The true impact of war is often lost in the numbers. It is only when a human face is introduced that we fully understand what it means to go to war. In a month when our country memorializes its war heroes, these four books help humanize the war experience in a powerful way.
Picturing war
World War II: The Definitive Visual History leads the reader on a chronological journey through World War II. An oversized book filled with hundreds of photographs, graphics and maps, it begins with the unsettled political landscape following World War I and the circumstances that enabled Hitler and Mussolini to gain power. It chronicles key battles, such as Guadalcanal, D-Day and Iwo Jima, and the bombing of Hiroshima. It also explores the aftermath of the war, including the rebuilding of Germany and Japan and the growth of Communism. But it is the photographs and personal stories that are truly gripping. The key figures—Churchill, Roosevelt, Stalin and Eisenhower—are well represented. So, too, are images and stories of the common man, from the foot soldier to the concentration camp survivor. World War II is a worthy book for the shelves of the serious student of war, or for the coffee table of any reader who seeks a comprehensive history of the world’s greatest conflict.
In Mark Faram’s Faces of War: The Untold Story of Edward Steichen’s WWII Photographers, we are treated to the war photography of Edward Steichen, a veteran art and commercial photographer who did some of his most memorable work while in the U.S. Navy. Steichen gained fame shooting fashion and celebrity photographs for Vogue and Vanity Fair, but at the outset of World War II, the 62-year-old enlisted in the Navy. He was named a lieutenant commander and led a team of photographers in capturing images aboard ships and aircraft carriers in the Pacific Theater. Steichen captured images of men at war, and also at leisure in the belly of naval vessels. The black-and-white photographs are striking considering that despite the tight and often tense conditions aboard Navy ships, Steichen was able to find dramatic lighting and place his subjects at ease. Steichen created simple, but profound images that changed the art and craft of war photography.
Lives forever changed
The subjects of A More Unbending Battle: The Harlem Hellfighter’s Struggle for Freedom in WWI and Equality at Home also had a dramatic impact on the history of war. They were the members of the U.S. 369th Infantry, the first African-American regiment to serve in World War I, better known as the Harlem Hellfighters. Author Peter Nelson relates that these men distinguished themselves from most other black soldiers, who were relegated to supply duties, and earned a chance to fight in the trenches in Europe. But they were unable to overcome their country’s segregationist tendencies, and fought with the French and not with white U.S. soldiers. Despite this slight, the Harlem Hellfighters served with distinction and became one of the most feared fighting units in the war.

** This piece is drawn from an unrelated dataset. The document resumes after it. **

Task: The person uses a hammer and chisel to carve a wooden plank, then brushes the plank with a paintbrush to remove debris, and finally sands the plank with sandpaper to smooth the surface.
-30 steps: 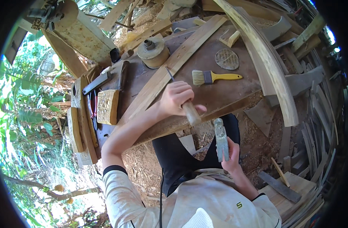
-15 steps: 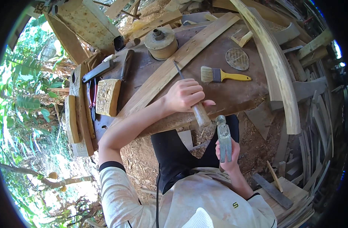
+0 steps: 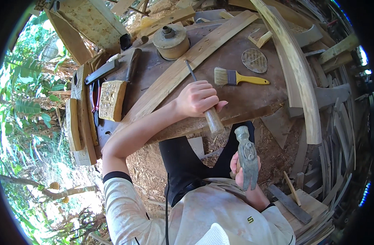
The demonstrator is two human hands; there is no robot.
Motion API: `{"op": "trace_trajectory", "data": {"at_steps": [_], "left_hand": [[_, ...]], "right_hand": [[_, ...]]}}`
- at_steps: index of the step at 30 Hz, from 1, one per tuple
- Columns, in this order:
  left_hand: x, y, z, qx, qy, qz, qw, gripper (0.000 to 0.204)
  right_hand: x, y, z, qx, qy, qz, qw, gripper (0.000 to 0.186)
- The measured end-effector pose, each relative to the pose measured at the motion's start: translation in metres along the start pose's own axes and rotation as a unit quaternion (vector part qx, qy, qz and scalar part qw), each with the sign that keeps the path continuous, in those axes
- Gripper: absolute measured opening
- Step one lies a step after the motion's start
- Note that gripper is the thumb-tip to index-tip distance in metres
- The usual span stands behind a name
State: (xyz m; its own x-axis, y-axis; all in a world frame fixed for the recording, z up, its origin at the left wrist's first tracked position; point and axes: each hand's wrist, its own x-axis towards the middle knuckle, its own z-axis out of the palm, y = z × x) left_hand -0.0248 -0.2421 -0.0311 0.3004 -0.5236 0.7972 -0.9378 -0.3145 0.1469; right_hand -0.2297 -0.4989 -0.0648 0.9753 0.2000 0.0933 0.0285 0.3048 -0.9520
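- The left hand point(image 3: 198, 99) is closing its fingers around the wooden-handled chisel point(image 3: 214, 121), with the thumb sticking out toward four o'clock.
- The chisel's shank is pointing between eleven and twelve o'clock, its tip lying over the long plank point(image 3: 219, 43); whether the tip is touching the wood I cannot tell. Its butt is facing five o'clock, overhanging the near edge of the table point(image 3: 246, 100).
- The right hand point(image 3: 238, 173) is gripping the claw hammer point(image 3: 248, 153), fingers wrapping its handle behind the head; the exact grip is being hidden there. The head is hanging at four o'clock from the chisel's butt, apart from it, with its striking face turning toward twelve and its claw toward six.
- The step in hand is looking like setting the chisel on the plank, with the hammer waiting ready. The next move would be calling for a steady left grip, a firmly seated tip and a striking face squared to the butt, clear of that thumb.
- From the left hand, the yellow-handled brush point(image 3: 244, 79) is lying at two o'clock, the round pot point(image 3: 170, 43) is standing at eleven, and the rough block point(image 3: 111, 100) is resting at nine.
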Motion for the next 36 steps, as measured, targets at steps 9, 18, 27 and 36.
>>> {"op": "trace_trajectory", "data": {"at_steps": [9,18,27,36], "left_hand": [[0.002,-0.003,-0.002,-0.032,-0.027,-0.022,0.999,0.04],[0.0,-0.013,0.001,-0.036,-0.01,-0.024,0.999,0.039],[-0.006,0.004,-0.004,-0.018,-0.039,-0.001,0.999,0.037],[-0.001,-0.003,-0.001,-0.045,0.0,0.006,0.999,0.042]], "right_hand": [[-0.024,-0.003,-0.016,-0.259,-0.082,0.051,0.961,0.02],[0.0,0.029,0.017,-0.101,-0.01,0.021,0.995,0.048],[-0.011,0.036,-0.003,-0.237,-0.016,0.046,0.97,0.018],[-0.032,0.033,-0.005,-0.014,-0.003,0.104,0.994,0.023]]}}
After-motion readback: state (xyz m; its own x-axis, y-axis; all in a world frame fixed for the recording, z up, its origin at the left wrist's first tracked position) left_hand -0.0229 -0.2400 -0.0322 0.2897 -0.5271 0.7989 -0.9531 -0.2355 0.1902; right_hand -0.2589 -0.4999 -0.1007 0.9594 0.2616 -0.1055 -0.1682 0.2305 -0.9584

Soldiers Once: My Brother and the Lost Dreams of America’s Veterans is Catherine Whitney’s book-length essay recalling the tragic life of her brother, a Vietnam veteran, and the United States’ continued involvement in war. The story begins on the day before September 11, 2001, when Whitney buries her 53-year-old brother, Jim Schuler. He served three tours in Vietnam, but as he aged, his life unraveled. As Whitney searches for answers to her brother’s experience with post-traumatic stress syndrome, she reflects on the costs of war for a new generation of soldiers sent to fight wars in Afghanistan and Iraq. Soldiers Once is part memoir, part meditation and a thoughtful look at the impact of war.
John T. Slania is a journalism professor at Loyola University in Chicago. His late father, Gerard Slania, earned the Silver Star and Bronze Star Medal as a soldier in World War II.